A) Rwanda, Senegal, South Africa - three very distinct and different black race subtypes.
B) Iceland, Finland, Sweden - same Caucasian subtype across the board
How about trying an equally diverse Caucasian set. Let's say: Sweden, France and Bulgaria (*).
(*)I know I am being mean to the poor AI - Bulgarians vary from a nordic sand blond to outright Mongoloid nearly Genghis Khan look alike. However, officially - they are all Caucasian.
Many times it has been stated, there is more diversity and difference inside groups than there is between groups. So while we notice the differences of vast distant populations, we ignore through confirmation bias or social normality, the massive differences locally.
Many times it has been stated, there is more diversity and difference inside groups than there is between groups.
That may be true for genotypes (it's actually an oversimplification), but it doesn't hold for phenotypes, particularly not when you're only considering a tiny subset of phenotypical data which the human brain has specifically evolved to evaluate (faces).
Isn't 85% of all genetic diversity in humans found in Sub Sahara Africa (phenotype as well)?
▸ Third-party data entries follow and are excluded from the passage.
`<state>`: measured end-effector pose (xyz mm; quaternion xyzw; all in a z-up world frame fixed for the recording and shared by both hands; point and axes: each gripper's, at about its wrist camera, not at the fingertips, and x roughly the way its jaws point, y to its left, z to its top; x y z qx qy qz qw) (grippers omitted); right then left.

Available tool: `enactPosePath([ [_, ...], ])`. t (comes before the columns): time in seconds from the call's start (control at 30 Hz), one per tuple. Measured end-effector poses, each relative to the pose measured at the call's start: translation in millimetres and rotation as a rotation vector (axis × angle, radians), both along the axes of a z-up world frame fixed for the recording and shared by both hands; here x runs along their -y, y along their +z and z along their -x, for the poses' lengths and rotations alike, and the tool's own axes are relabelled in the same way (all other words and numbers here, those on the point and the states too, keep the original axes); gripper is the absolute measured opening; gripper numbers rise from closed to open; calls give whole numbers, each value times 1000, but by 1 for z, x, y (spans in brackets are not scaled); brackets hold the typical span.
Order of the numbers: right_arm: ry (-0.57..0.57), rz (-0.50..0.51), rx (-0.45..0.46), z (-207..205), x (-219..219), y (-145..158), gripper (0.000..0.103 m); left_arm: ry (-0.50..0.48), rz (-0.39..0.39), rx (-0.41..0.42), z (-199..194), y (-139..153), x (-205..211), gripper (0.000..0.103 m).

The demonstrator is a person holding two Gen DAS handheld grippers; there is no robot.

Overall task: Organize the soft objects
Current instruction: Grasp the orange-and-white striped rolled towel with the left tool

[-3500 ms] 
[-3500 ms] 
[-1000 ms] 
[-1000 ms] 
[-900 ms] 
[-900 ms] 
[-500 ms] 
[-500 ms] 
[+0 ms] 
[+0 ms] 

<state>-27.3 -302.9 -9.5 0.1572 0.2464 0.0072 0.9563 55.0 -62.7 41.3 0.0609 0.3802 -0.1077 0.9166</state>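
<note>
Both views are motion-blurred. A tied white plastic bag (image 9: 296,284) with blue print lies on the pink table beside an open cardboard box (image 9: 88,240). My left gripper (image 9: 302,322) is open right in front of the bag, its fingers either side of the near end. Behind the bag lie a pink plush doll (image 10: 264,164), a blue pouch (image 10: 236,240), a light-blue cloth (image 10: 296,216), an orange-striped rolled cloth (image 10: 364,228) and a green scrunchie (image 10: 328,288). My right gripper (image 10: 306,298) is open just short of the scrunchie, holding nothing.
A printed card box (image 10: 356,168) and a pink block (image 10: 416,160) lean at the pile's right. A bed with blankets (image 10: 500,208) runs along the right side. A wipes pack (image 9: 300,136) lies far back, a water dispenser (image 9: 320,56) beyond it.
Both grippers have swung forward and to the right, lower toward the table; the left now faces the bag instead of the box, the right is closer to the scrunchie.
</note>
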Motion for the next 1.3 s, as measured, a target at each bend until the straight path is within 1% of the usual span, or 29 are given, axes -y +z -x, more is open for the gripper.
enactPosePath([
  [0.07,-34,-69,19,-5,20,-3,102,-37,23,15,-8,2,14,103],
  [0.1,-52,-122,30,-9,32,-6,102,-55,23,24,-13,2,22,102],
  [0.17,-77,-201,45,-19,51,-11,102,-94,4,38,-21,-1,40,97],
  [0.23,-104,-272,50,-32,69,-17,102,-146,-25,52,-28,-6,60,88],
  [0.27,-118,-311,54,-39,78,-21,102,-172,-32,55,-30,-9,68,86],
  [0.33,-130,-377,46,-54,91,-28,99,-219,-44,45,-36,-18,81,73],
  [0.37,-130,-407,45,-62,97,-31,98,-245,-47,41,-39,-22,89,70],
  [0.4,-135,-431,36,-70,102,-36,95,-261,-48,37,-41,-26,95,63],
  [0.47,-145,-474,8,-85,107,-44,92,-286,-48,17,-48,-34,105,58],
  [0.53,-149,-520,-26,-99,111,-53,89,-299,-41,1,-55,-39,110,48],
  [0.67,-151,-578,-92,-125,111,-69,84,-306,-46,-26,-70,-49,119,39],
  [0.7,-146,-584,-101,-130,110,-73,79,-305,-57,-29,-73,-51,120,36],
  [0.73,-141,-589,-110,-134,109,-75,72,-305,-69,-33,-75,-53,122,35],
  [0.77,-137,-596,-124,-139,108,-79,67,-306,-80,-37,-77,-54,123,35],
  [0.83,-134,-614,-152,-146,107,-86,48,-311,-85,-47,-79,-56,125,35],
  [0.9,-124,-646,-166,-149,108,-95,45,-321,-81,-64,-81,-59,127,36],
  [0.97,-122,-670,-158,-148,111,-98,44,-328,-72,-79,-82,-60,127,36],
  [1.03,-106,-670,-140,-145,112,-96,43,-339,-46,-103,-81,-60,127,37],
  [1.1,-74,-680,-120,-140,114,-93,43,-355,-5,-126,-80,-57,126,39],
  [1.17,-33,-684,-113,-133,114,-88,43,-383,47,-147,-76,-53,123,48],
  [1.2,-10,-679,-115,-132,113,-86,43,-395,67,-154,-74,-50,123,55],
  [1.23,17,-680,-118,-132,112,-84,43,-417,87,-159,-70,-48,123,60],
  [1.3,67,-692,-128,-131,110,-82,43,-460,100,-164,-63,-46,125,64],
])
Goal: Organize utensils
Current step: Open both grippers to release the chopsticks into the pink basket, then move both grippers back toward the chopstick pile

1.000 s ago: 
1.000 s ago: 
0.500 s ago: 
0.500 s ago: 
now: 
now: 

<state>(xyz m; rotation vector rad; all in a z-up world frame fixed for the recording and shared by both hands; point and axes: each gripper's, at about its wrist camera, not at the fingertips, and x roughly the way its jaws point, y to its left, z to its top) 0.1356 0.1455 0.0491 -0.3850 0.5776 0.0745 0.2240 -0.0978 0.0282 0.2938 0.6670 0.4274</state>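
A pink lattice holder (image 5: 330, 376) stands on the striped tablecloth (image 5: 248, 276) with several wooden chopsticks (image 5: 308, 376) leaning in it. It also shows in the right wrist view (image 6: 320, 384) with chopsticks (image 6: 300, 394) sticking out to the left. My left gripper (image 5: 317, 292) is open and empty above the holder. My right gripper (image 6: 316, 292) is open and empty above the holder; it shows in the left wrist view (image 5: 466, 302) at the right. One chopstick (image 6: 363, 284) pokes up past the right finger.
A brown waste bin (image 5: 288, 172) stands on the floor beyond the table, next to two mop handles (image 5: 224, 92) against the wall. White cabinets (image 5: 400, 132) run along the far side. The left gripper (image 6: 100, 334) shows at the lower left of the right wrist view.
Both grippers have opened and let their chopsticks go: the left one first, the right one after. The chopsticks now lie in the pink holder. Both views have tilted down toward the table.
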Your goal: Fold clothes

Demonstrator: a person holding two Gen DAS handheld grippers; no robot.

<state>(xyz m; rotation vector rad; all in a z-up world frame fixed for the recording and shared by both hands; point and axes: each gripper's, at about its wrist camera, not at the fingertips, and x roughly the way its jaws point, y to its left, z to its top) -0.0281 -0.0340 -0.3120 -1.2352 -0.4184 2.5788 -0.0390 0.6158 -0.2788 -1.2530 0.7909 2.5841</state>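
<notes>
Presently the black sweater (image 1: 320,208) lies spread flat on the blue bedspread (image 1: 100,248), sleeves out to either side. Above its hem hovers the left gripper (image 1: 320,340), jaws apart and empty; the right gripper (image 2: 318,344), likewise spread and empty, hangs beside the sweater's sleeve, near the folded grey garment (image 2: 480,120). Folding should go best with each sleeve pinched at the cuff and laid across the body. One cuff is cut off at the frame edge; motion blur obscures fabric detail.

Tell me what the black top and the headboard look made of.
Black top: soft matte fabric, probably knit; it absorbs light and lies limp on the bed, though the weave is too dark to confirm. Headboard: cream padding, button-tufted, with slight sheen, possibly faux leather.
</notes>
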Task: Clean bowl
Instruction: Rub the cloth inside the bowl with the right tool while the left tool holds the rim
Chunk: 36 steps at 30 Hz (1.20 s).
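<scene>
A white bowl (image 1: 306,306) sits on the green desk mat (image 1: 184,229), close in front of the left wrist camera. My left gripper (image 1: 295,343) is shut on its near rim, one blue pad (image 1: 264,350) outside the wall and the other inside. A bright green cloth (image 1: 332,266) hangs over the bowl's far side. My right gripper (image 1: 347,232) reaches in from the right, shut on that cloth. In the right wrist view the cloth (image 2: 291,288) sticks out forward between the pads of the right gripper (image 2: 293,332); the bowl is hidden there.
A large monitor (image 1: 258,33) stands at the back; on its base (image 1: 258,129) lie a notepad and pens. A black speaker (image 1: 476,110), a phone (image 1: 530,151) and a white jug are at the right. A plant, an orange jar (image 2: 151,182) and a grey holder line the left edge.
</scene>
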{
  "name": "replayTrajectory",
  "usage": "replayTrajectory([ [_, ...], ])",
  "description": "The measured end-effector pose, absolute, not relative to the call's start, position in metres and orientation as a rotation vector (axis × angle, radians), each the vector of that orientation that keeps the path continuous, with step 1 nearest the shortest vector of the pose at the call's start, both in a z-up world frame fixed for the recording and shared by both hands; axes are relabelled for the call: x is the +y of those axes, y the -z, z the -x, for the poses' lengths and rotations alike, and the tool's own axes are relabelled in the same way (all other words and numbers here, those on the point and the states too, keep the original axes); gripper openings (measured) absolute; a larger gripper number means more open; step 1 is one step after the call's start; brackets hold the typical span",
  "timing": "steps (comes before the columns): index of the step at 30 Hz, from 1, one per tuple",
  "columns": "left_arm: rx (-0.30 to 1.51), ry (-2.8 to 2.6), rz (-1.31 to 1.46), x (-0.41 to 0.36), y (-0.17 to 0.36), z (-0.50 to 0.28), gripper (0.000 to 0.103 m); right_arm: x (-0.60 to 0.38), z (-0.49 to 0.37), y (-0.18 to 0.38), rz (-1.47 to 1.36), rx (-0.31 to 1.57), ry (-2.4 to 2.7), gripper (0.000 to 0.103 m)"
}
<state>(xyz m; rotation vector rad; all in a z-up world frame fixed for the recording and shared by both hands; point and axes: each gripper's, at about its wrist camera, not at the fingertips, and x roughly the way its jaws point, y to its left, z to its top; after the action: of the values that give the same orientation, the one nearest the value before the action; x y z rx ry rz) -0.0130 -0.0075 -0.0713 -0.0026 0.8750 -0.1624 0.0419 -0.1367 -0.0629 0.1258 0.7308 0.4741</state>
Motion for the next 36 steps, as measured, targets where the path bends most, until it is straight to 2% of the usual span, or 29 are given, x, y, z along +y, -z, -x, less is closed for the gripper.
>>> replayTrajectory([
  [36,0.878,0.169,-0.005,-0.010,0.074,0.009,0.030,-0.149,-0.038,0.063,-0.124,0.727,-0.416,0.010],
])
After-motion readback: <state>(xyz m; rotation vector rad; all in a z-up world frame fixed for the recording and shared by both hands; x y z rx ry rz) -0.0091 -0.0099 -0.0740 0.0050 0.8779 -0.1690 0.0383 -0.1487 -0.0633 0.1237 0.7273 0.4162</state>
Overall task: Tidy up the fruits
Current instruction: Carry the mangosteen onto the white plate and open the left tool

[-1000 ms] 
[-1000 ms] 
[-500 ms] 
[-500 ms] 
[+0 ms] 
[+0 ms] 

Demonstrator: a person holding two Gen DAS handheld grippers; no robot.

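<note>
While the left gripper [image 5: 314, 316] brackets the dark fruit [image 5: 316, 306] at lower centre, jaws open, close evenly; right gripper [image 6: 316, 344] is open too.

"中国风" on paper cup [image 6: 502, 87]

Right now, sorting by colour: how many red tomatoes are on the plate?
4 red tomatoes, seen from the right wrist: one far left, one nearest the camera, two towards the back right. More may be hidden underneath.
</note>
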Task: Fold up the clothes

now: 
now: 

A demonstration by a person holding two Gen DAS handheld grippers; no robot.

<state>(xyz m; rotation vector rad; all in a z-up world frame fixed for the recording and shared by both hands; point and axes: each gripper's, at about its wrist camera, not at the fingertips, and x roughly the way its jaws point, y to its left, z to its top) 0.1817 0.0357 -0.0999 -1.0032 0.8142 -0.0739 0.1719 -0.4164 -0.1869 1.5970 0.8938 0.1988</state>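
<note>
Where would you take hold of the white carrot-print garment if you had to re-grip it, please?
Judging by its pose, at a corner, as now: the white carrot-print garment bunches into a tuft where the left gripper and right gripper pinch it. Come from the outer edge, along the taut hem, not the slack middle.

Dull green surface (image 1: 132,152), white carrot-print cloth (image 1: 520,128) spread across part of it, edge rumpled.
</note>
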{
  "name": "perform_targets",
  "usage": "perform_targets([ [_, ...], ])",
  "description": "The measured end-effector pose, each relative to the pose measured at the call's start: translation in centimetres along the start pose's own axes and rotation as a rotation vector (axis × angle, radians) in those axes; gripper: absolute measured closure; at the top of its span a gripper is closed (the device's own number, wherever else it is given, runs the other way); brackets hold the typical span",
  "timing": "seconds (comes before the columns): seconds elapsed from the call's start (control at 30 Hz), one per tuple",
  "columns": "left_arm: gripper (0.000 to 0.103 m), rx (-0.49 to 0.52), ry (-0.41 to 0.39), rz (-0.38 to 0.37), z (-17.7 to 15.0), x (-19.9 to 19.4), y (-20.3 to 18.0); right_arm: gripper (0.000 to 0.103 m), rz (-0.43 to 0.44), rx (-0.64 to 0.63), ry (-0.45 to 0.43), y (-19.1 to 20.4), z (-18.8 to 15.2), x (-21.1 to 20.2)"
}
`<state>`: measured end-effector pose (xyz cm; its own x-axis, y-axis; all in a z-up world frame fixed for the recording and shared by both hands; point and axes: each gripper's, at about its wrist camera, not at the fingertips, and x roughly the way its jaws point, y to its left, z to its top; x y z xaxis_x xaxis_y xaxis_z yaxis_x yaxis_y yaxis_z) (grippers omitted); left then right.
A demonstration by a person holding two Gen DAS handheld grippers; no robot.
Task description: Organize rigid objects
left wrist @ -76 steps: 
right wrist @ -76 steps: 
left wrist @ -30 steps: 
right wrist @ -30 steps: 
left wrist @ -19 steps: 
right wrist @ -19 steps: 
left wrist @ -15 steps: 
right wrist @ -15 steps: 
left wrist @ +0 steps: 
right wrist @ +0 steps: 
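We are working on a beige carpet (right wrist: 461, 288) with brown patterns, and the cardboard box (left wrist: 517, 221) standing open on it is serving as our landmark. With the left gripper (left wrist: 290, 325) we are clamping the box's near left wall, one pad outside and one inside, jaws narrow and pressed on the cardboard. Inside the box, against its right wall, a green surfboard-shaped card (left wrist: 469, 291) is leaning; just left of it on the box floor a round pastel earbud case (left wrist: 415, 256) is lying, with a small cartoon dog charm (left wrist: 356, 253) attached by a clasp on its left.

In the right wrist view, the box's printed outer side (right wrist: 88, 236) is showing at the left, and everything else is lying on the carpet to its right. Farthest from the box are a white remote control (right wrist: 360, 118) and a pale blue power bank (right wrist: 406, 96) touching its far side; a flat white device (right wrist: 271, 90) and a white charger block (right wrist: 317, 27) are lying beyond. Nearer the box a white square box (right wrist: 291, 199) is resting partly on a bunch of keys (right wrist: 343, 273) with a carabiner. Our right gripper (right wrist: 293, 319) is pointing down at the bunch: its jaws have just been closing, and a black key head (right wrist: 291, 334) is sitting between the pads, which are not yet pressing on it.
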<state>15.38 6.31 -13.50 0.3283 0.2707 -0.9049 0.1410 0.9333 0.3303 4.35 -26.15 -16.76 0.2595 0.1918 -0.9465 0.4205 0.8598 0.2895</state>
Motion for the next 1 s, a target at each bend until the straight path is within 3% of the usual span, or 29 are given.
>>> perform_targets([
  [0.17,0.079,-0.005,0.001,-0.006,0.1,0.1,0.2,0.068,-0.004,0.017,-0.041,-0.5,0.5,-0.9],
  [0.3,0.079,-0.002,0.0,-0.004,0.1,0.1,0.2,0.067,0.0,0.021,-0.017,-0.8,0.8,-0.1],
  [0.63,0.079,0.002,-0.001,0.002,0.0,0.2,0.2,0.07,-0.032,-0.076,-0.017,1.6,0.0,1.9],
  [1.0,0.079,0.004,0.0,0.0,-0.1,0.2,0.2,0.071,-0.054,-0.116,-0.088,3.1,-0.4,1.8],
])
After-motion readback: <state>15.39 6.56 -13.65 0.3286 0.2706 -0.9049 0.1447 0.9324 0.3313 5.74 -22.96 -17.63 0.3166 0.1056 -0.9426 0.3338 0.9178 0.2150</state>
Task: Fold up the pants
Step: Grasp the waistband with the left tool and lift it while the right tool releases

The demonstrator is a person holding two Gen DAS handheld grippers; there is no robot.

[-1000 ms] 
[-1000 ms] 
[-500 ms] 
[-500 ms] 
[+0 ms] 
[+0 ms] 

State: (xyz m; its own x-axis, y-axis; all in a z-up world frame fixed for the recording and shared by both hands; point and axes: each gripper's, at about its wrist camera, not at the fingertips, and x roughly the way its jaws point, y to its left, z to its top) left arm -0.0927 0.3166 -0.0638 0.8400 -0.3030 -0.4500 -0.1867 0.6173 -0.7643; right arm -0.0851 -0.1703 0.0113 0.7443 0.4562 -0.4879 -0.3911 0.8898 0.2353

Remembering hearing that. Too lazy to get real reference but this wikipedia snippet will do for now.
"Sub-Saharan Africa has the most human genetic diversity and the same has been shown to hold true for phenotypic diversity. Phenotype is connected to genotype through gene expression. Genetic diversity decreases smoothly with migratory distance from that region, which many scientists believe to be the origin of modern humans, and that decrease is mirrored by a decrease in phenotypic variation. Skull measurements are an example of a physical attribute whose within-population variation decreases with distance from Africa."
Isn't 85% of all genetic diversity in humans found in Sub Sahara Africa (phenotype as well)?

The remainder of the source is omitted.